▶ _PROBLEM DETAILS_:
Show every line below where "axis" can be found.

▶ _COLLECTED DATA_:

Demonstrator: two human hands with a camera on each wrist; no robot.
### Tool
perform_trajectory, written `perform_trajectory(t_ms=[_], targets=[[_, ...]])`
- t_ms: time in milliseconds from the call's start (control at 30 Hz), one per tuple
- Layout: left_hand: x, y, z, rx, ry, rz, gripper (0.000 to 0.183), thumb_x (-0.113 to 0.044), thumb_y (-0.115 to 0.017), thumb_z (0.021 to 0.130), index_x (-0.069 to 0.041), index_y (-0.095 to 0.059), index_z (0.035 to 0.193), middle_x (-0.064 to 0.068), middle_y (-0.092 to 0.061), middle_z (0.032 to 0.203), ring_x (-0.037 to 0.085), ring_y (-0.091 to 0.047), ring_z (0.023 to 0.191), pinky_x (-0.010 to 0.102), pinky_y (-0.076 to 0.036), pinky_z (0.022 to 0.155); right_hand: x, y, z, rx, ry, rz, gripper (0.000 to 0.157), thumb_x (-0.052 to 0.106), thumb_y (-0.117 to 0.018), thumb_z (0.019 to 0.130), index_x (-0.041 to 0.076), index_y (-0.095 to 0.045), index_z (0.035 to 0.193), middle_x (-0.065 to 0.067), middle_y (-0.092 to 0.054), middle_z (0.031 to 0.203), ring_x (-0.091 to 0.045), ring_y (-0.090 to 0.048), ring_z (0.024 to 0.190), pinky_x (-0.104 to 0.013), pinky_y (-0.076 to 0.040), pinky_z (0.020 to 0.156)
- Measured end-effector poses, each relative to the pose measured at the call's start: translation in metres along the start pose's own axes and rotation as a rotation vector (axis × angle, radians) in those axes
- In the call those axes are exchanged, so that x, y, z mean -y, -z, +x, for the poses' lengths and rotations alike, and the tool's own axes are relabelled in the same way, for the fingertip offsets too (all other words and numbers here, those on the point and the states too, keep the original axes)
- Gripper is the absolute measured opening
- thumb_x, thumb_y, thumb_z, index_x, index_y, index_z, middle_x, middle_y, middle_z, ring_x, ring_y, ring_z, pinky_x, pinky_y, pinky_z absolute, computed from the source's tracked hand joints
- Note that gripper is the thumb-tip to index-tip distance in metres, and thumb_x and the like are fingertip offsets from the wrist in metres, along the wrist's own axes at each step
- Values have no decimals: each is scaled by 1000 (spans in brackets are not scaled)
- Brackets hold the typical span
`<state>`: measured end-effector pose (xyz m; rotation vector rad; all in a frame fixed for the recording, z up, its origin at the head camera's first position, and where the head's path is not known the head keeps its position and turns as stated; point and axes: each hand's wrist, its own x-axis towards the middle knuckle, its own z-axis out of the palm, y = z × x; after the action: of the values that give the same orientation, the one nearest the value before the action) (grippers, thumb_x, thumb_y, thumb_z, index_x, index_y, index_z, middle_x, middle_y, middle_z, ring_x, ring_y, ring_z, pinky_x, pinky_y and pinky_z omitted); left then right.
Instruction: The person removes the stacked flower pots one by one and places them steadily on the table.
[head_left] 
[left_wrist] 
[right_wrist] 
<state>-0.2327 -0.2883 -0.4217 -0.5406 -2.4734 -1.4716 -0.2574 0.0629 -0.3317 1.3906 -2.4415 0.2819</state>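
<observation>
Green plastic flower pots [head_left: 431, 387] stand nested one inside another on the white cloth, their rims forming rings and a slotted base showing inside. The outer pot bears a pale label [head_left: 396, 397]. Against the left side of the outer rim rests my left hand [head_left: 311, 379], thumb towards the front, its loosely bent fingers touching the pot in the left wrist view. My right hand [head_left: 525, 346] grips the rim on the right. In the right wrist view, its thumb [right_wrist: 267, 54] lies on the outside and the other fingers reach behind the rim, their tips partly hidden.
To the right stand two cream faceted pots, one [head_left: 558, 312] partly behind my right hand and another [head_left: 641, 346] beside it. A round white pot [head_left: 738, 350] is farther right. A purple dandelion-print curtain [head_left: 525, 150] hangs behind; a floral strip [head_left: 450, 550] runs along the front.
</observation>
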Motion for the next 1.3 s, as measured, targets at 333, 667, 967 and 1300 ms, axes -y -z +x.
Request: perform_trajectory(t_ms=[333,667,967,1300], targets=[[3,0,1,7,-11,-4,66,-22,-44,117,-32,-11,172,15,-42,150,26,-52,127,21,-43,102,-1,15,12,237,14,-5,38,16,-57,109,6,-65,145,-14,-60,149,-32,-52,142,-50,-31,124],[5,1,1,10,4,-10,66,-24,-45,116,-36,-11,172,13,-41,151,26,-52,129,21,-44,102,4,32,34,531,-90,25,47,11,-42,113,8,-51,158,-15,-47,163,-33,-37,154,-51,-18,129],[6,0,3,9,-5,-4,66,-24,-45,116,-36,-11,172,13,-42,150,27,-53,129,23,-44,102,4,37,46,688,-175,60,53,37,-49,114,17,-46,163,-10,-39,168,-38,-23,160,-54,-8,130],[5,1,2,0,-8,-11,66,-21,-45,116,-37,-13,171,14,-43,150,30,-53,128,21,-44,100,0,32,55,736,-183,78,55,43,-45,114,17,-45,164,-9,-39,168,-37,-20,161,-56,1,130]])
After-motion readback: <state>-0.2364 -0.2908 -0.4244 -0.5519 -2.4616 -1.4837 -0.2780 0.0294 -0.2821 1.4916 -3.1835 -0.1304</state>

▶ _RESPONSE BELOW_:
- Measured end-effector poses, each relative to the pose measured at the call's start: translation in metres along the start pose's own axes and rotation as a rotation vector (axis × angle, radians) in those axes
`<state>`: measured end-effector pose (xyz m; rotation vector rad; all in a frame fixed for the recording, z up, its origin at the head camera's first position, and where the head's path is not known the head keeps its position and turns as stated; point and axes: each hand's wrist, its own x-axis towards the middle knuckle, its own z-axis out of the palm, y = z × x; after the action: of the values that give the same orientation, the one nearest the value before the action) (grippers, thumb_x, thumb_y, thumb_z, index_x, index_y, index_z, middle_x, middle_y, middle_z, ring_x, ring_y, ring_z, pinky_x, pinky_y and pinky_z omitted); left then right.

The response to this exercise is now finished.